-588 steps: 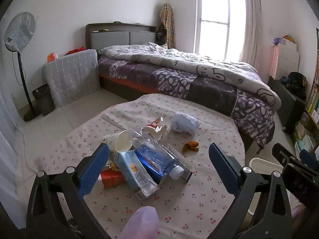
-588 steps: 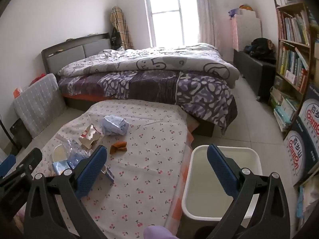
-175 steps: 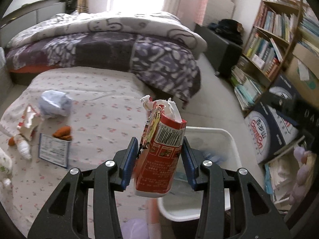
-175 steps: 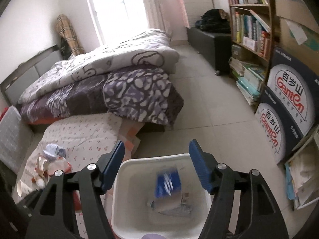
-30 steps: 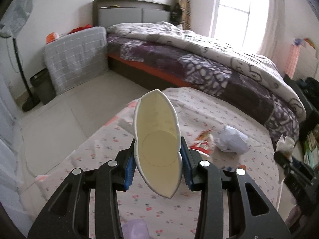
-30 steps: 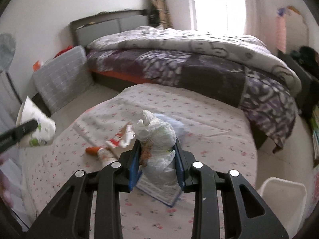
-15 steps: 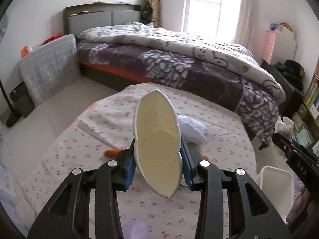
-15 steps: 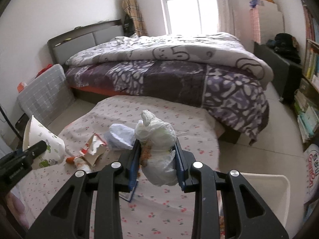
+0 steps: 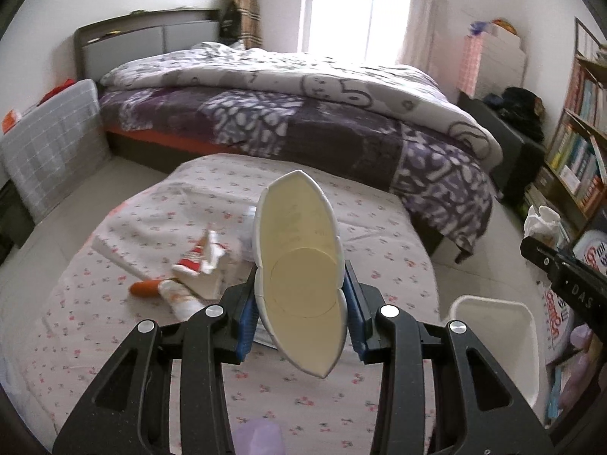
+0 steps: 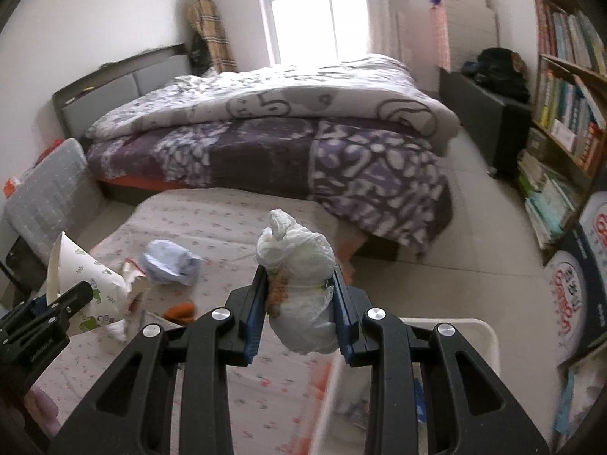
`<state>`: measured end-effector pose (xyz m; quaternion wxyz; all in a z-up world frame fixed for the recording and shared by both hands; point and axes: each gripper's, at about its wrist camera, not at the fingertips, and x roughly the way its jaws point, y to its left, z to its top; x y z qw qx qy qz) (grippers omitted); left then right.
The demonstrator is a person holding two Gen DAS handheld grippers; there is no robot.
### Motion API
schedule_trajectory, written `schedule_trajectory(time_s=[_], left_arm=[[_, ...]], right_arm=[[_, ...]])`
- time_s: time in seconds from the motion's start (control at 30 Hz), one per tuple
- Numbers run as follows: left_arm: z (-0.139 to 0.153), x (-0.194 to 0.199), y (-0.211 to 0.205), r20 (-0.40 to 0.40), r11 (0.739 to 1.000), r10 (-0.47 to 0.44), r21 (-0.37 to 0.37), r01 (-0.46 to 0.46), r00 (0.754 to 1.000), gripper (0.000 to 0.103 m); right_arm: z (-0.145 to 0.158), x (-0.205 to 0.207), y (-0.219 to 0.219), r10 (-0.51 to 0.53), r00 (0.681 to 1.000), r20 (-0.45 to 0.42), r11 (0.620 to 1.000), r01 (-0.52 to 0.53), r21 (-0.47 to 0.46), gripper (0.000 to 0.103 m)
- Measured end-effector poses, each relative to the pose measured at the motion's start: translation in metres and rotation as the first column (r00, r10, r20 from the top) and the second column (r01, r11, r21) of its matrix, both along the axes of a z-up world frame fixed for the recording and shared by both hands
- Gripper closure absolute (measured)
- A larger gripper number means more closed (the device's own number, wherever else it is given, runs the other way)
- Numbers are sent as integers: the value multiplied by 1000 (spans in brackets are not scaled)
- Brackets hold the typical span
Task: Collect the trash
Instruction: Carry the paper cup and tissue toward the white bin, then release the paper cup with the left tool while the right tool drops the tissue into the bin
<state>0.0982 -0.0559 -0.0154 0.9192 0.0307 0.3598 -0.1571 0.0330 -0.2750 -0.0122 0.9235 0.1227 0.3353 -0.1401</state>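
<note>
Daylight pours in from the window point(image 9: 356, 7), which is blown out to white in both views and leaves the room evenly bright with soft shadows. Fisheye bending curves the walls, and dark corners ring each frame. The right wrist view shows motion blur, strongest over the bin point(image 10: 489, 345) and the shelves point(image 10: 569, 113).

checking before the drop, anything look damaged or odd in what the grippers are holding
Yes. The paper cup in the left gripper is squashed flat, its round mouth pinched to a pointed oval. The knotted white bag in the right gripper looks intact. A torn red and white wrapper lies on the cloth.
</note>
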Motion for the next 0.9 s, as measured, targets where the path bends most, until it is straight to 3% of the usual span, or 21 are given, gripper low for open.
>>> schedule_trajectory(time_s=[0.23,0.4,0.43,0.5,0.53,0.9], left_arm=[[-9,-16,-40,-28,995,-104,4,104,994,65],[-15,-32,-71,-51,981,-192,-1,193,980,65],[-17,-37,-79,-53,977,-214,3,214,975,65],[-20,-44,-93,-57,970,-244,11,245,968,65],[-21,-47,-99,-61,966,-257,11,258,965,65],[-37,-76,-158,-116,930,-367,-23,367,923,64]], right_arm=[[-11,-19,-38,-79,993,-85,997,79,-10,71],[-13,-37,-60,-128,988,-87,992,128,-9,68],[-12,-41,-65,-142,986,-84,990,142,-8,65],[-11,-47,-75,-174,981,-81,985,174,-4,42],[-10,-52,-82,-201,977,-75,979,202,-1,39],[-1,-82,-136,-353,935,-30,934,354,57,28]])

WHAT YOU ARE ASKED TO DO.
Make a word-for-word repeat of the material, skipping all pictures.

ANSWER TO THIS PROBLEM.
-588 steps: 
-588 steps: 
-175 steps: 
-175 steps: 
-30 steps: 
-30 steps: 
-15 steps: 
-15 steps: 
+0 steps: 
+0 steps: 
`<state>`: measured end-effector pose (xyz m; quaternion wxyz; all in a z-up world frame fixed for the recording and shared by both hands; point and axes: each gripper's, at about its wrist camera, not at the fingertips, and x roughly the way its jaws point, y to its left, z to its top; x y z qw qx qy qz) (grippers omitted); left then right.
The demonstrator is a person holding two Gen DAS handheld grippers; there is no robot.
### Motion API
schedule_trajectory, written `schedule_trajectory(time_s=[_], left_arm=[[_, ...]], right_arm=[[_, ...]])`
- time_s: time in seconds from the motion's start (control at 30 Hz), one per tuple
- Numbers run as follows: left_arm: z (-0.139 to 0.153), x (-0.194 to 0.199), y (-0.211 to 0.205), r20 (-0.40 to 0.40), r11 (0.739 to 1.000), r10 (-0.47 to 0.44), r21 (-0.37 to 0.37), r01 (-0.46 to 0.46), r00 (0.754 to 1.000), gripper (0.000 to 0.103 m); right_arm: z (-0.145 to 0.158), x (-0.205 to 0.207), y (-0.219 to 0.219), r10 (-0.51 to 0.53), r00 (0.681 to 1.000), r20 (-0.45 to 0.42), r11 (0.620 to 1.000), r01 (-0.52 to 0.53), r21 (-0.47 to 0.46), gripper (0.000 to 0.103 m)
- Measured end-effector poses, each relative to the pose measured at the motion's start: translation in metres and rotation as the first column (r00, r10, r20 from the top) and the second column (r01, r11, r21) of its matrix, both along the axes of a z-up world frame fixed for the recording and shared by both hands
- Gripper closure absolute (measured)
- A larger gripper number means more closed (the device's own number, wherever else it is given, runs the other way)
- Numbers are sent as integers: the value multiplied by 1000 (spans in brackets are not scaled)
- Brackets hold the typical span
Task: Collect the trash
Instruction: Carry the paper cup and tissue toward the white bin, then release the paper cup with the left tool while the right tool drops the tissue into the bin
<state>0.0982 -0.0559 -0.0154 0.9192 0.0307 0.3598 -0.1571 0.0330 -0.2750 -0.0122 0.9235 0.1227 0.3353 -0.1401</state>
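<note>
Daylight pours in from the window point(image 9: 356, 7), which is blown out to white in both views and leaves the room evenly bright with soft shadows. Fisheye bending curves the walls, and dark corners ring each frame. The right wrist view shows motion blur, strongest over the bin point(image 10: 489, 345) and the shelves point(image 10: 569, 113).

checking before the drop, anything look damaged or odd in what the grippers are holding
Yes. The paper cup in the left gripper is squashed flat, its round mouth pinched to a pointed oval. The knotted white bag in the right gripper looks intact. A torn red and white wrapper lies on the cloth.
</note>
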Motion for the next 0.9 s, as measured, targets where the path bends most, until it is straight to 3% of the usual span, or 21 are given, gripper low for open.
>>> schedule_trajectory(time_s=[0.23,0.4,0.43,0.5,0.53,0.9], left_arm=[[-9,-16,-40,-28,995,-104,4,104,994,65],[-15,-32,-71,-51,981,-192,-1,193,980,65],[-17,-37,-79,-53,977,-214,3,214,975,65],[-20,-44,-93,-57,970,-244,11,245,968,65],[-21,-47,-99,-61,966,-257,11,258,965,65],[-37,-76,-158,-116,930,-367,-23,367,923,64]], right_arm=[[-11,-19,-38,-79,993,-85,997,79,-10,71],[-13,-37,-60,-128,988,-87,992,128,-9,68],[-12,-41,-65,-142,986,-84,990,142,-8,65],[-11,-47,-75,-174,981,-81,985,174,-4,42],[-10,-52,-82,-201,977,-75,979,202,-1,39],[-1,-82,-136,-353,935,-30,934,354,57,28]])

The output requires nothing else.